▶ WORK INSTRUCTIONS: Would you print out all of the data exactly and keep the pictures out of it?
+===+
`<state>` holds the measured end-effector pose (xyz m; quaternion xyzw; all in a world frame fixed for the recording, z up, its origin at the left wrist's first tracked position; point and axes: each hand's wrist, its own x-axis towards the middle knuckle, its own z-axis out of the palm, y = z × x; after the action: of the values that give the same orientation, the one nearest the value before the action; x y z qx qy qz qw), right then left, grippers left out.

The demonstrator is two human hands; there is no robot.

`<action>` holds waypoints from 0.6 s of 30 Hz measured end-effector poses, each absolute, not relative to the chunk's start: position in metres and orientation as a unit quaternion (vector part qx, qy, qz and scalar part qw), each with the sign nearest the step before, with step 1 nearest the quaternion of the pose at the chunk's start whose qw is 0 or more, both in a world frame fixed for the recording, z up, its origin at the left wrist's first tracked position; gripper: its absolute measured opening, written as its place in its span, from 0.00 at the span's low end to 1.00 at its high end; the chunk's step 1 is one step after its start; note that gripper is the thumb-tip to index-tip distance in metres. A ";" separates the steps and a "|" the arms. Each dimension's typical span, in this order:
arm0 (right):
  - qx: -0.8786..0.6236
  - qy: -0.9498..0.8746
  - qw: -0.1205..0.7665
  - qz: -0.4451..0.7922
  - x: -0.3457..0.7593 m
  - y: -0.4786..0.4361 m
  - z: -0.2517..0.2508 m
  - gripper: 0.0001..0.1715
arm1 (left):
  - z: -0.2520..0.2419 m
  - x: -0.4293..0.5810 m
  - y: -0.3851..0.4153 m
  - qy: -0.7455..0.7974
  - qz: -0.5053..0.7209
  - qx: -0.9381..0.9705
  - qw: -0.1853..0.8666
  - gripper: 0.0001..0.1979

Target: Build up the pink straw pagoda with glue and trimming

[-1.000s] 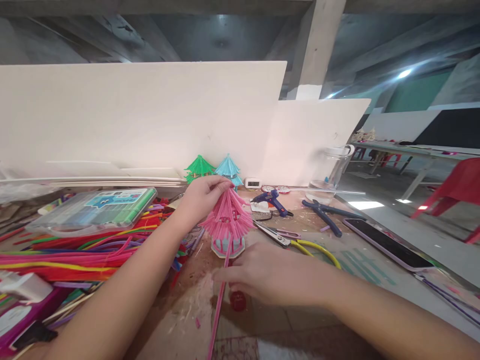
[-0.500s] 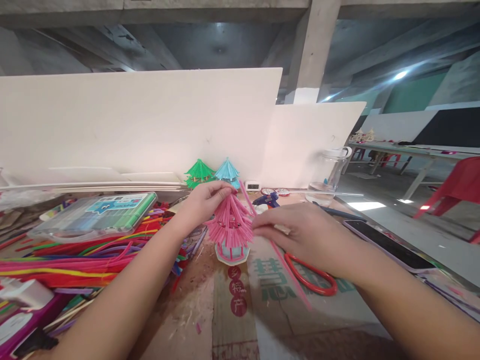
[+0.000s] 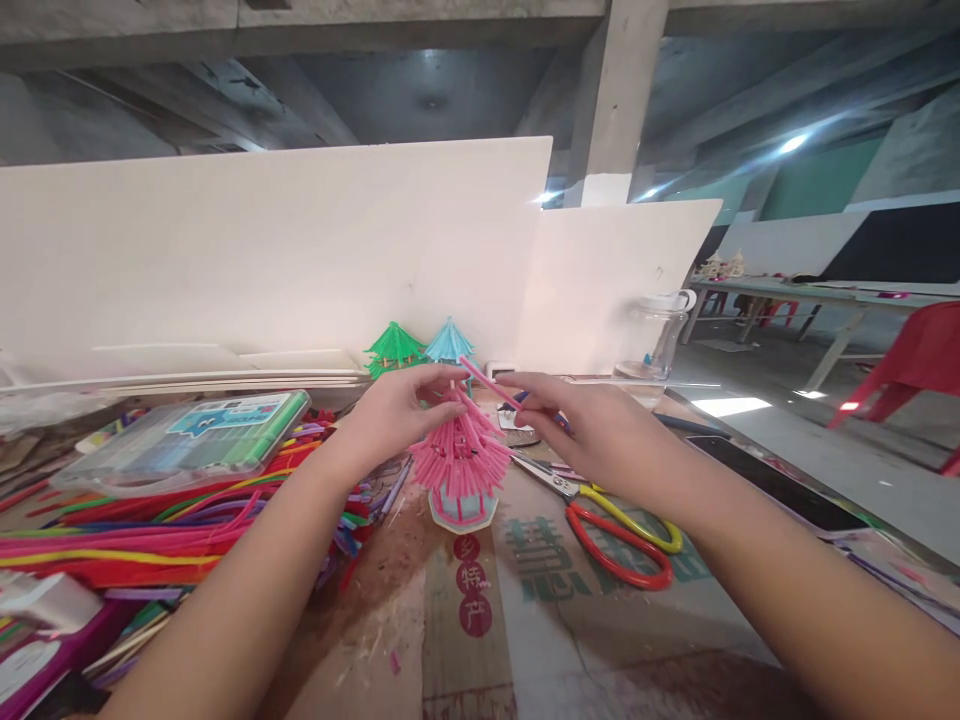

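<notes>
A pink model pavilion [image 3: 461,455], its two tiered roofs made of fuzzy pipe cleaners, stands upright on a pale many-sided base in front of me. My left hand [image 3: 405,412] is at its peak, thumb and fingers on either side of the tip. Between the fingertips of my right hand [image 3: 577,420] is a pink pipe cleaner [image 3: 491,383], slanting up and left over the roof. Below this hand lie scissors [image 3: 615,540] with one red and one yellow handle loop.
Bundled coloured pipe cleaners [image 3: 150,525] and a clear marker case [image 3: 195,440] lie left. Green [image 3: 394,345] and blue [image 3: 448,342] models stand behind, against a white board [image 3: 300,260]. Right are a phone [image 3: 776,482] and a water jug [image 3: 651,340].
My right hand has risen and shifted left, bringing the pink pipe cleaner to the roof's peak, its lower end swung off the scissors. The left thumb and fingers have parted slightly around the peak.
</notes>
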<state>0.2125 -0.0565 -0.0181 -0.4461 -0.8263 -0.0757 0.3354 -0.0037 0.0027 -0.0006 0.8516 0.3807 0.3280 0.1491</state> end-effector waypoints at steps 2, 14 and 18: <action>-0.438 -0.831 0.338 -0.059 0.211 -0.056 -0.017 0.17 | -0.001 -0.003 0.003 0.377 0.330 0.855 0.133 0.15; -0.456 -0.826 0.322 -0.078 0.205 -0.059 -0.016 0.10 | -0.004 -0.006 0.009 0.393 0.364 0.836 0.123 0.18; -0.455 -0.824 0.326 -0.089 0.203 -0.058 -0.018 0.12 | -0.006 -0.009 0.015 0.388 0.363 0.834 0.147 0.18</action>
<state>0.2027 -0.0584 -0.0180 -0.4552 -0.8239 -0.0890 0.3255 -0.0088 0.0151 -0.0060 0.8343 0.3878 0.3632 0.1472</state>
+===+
▶ REPLY:
`<state>` holds the measured end-effector pose (xyz m; quaternion xyzw; all in a world frame fixed for the recording, z up, its origin at the left wrist's first tracked position; point and axes: each hand's wrist, its own x-axis towards the middle knuckle, its own z-axis out of the palm, y = z × x; after the action: of the values that give the same orientation, the one nearest the value before the action; x y z qx qy qz qw), right then left, grippers left out.

The demonstrator is two human hands; there is no robot.

`<action>` holds waypoints from 0.6 s of 30 Hz measured end-effector poses, each absolute, not relative to the chunk's start: position in metres and orientation as a unit quaternion (vector part qx, qy, qz and scalar part qw), each with the sign nearest the step before, with step 1 nearest the quaternion of the pose at the chunk's start whose qw is 0 or more, both in a world frame fixed for the recording, z up, its origin at the left wrist's first tracked position; gripper: its absolute measured opening, written as its place in its span, from 0.00 at the span's low end to 1.00 at its high end; the chunk's step 1 is one step after its start; note that gripper is the thumb-tip to index-tip distance in metres. A ";" separates the steps and a "|" the arms. Each dimension's typical span, in this order:
arm0 (right):
  - qx: -0.8786..0.6236
  - qy: -0.9498..0.8746
  - qw: -0.1205..0.7665
  - qz: -0.4451..0.7922
  - x: -0.3457..0.7593 m
  - y: -0.4786..0.4361 m
  - z: -0.2517..0.2508 m
  - gripper: 0.0001..0.1715
arm1 (left):
  - z: -0.2520..0.2419 m
  - x: -0.4293..0.5810 m
  - y: -0.3851..0.4153 m
  - qy: -0.7455..0.7974
  - qz: -0.5053..0.7209
  - qx: -0.9381..0.9705
  - qw: -0.1853..0.8666
  - gripper: 0.0001..0.1979

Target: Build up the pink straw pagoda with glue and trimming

[-1.000s] 
[-0.500s] 
[+0.000s] 

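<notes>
A pink model pavilion [image 3: 461,455], its two tiered roofs made of fuzzy pipe cleaners, stands upright on a pale many-sided base in front of me. My left hand [image 3: 405,412] is at its peak, thumb and fingers on either side of the tip. Between the fingertips of my right hand [image 3: 577,420] is a pink pipe cleaner [image 3: 491,383], slanting up and left over the roof. Below this hand lie scissors [image 3: 615,540] with one red and one yellow handle loop.
Bundled coloured pipe cleaners [image 3: 150,525] and a clear marker case [image 3: 195,440] lie left. Green [image 3: 394,345] and blue [image 3: 448,342] models stand behind, against a white board [image 3: 300,260]. Right are a phone [image 3: 776,482] and a water jug [image 3: 651,340].
My right hand has risen and shifted left, bringing the pink pipe cleaner to the roof's peak, its lower end swung off the scissors. The left thumb and fingers have parted slightly around the peak.
</notes>
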<state>0.2125 -0.0565 -0.0181 -0.4461 -0.8263 -0.0757 0.3354 -0.0037 0.0027 -0.0006 0.8516 0.3807 0.3280 0.1491</state> end-effector waypoints at steps 2, 14 and 18: <action>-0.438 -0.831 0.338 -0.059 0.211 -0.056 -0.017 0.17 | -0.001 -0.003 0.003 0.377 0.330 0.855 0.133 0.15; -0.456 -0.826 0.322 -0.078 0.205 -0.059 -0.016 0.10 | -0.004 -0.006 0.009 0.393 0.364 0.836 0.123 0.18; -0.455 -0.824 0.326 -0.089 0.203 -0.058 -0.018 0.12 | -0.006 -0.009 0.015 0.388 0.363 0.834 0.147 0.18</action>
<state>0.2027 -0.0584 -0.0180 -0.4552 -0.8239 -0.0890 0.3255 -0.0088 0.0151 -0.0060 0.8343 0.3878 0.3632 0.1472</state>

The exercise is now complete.